Week of 150615
WLCG Operations Call details
- At CERN the meeting room is 513
R-068.
- For remote participation we use the Vidyo system. Instructions can be found here
.
General Information
- The purpose of the meeting is:
- to report significant operational issues (i.e. issues which can or did degrade experiment or site operations) which are ongoing or were resolved after the previous meeting;
- to announce or schedule interventions at Tier-1 sites;
- to inform about recent or upcoming changes in the experiment activities or systems having a visible impact on sites;
- to provide important news about the middleware;
- to communicate any other information considered interesting for WLCG operations.
- The meeting should run from 15:00 until 15:20, exceptionally to 15:30.
- The SCOD rota for the next few weeks is at ScodRota
- General information about the WLCG Service can be accessed from the Operations Web
- Whenever a particular topic needs to be discussed at the daily meeting requiring information from site or experiments, it is highly recommended to announce it by email to wlcg-operations@cernSPAMNOTNOSPAMPLEASE.ch to make sure that the relevant parties have the time to collect the required information or invite the right people at the meeting.
Monday
Attendance:
- local: Ilija (ATLAS), Jerome (batch and grid services), Maarten (SCOD + ALICE), Massimo (storage), Prasanth (databases), Stefan (LHCb), Xavi (storage)

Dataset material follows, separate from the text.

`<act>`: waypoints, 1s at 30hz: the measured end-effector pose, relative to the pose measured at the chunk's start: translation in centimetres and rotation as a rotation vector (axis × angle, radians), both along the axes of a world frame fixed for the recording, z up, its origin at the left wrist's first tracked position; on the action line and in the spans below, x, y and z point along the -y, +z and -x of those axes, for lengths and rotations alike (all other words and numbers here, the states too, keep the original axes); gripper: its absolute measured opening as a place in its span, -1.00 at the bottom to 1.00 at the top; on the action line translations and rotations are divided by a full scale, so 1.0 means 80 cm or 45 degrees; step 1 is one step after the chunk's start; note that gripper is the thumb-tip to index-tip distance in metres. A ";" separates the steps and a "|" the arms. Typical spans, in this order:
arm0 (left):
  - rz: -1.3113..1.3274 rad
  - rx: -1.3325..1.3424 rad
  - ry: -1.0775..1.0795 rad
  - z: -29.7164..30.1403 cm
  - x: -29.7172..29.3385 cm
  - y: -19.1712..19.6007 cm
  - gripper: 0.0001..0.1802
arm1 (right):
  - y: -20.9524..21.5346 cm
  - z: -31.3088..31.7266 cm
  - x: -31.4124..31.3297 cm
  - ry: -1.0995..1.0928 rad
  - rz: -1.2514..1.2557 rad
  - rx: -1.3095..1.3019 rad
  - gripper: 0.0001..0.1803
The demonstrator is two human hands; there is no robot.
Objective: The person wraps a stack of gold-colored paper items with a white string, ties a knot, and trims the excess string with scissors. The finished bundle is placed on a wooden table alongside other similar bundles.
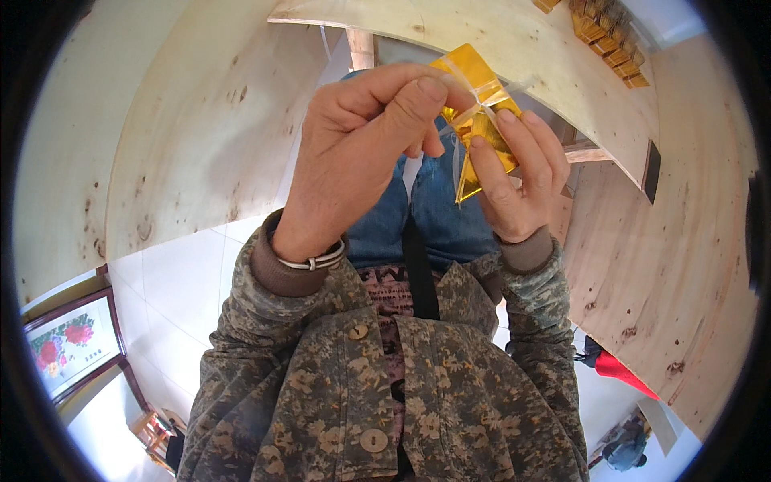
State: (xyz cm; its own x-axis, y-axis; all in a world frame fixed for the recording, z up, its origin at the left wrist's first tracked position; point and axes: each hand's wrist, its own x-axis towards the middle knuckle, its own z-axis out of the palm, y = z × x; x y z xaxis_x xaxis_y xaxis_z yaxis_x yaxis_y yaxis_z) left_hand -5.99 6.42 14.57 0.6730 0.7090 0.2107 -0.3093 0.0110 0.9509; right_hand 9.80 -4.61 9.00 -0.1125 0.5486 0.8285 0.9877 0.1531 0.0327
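Up in front of my lap is a stack of shiny gold foil sheets [467, 60], held at a tilt. A thin translucent white ribbon [482, 102] crosses it and gathers near its middle, with a loose end sticking out to the right. My right hand [522, 173] grips the stack from its right side, fingertips pressed on the foil. From the left, my left hand [345, 136] reaches over the stack with thumb and forefinger pinched together at the ribbon. The hand covers part of the foil, and the exact hold on the ribbon is partly hidden.
Plywood tabletops surround me: one on the left [185, 128], one ahead [401, 22] and one on the right [642, 265]. Several gold bundles [610, 40] lie in a row at the far right. A framed flower picture [76, 341] stands lower left; a red item [618, 372] is lower right.
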 end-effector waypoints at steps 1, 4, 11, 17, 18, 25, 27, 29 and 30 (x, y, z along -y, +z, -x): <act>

- remote: Christian (NDGF), Christoph (CMS), Felix (ASGC), Kyle (OSG), Lisa (FNAL), Michael (BNL), Onno (NLT1), Preslav (CMS), Rolf (IN2P3), Sang-Un (KISTI), Sonia (CNAF), Tiju (RAL), Vladimir (LHCb)
Experiments round table:
- ATLAS reports (raw view) -
- FTS upgrade to fix the issue with storm: all the FTS servers did it, thanks a lot!
- CERN-PROD: high failure rate was understood and fixed thanks to the quick interactions with CERN-IT DSS. GGUS:114293
reopened today, possibly fix was not complete.
- CMS reports (raw view) -
- File access problems at CCIN2P3: GGUS:114343
- Rolf: that issue concerns our T2
- Possible file corruption issues at CERN EOS: GGUS:114304
- Massimo: for different experiments we have seen a strong correlation with the network incident of June 11
- Some files seem not to migrate to CASTOR tape at CERN: GGUS:114282
- File transfer issues from FNAL to RAL: GGUS:114275
- Tape staging test started at CERN: GGUS:114283
(for information logging)
- Any news regarding P5-Wigner network link?
- Xavi: this is still being followed up further by network experts
Sites / Services round table:
- ASGC: ntr
- BNL: ntr
- CNAF: ntr
- FNAL: ntr
- GridPP:
- IN2P3:
- reminder: downtime tomorrow
- JINR:
- KISTI: ntr
- KIT:
- NDGF:
- downtime tomorrow 10:00-16:00 CEST for dCache upgrades
- NL-T1:
- this morning the SARA squid service crashed and was restarted
- there was a DNS issue affecting the computing cluster at SARA; it has been fixed, but the issue might not fully be gone until all previously cached information has expired
- the NIKHEF farm seemed rather quiet, maybe due to the squid problem?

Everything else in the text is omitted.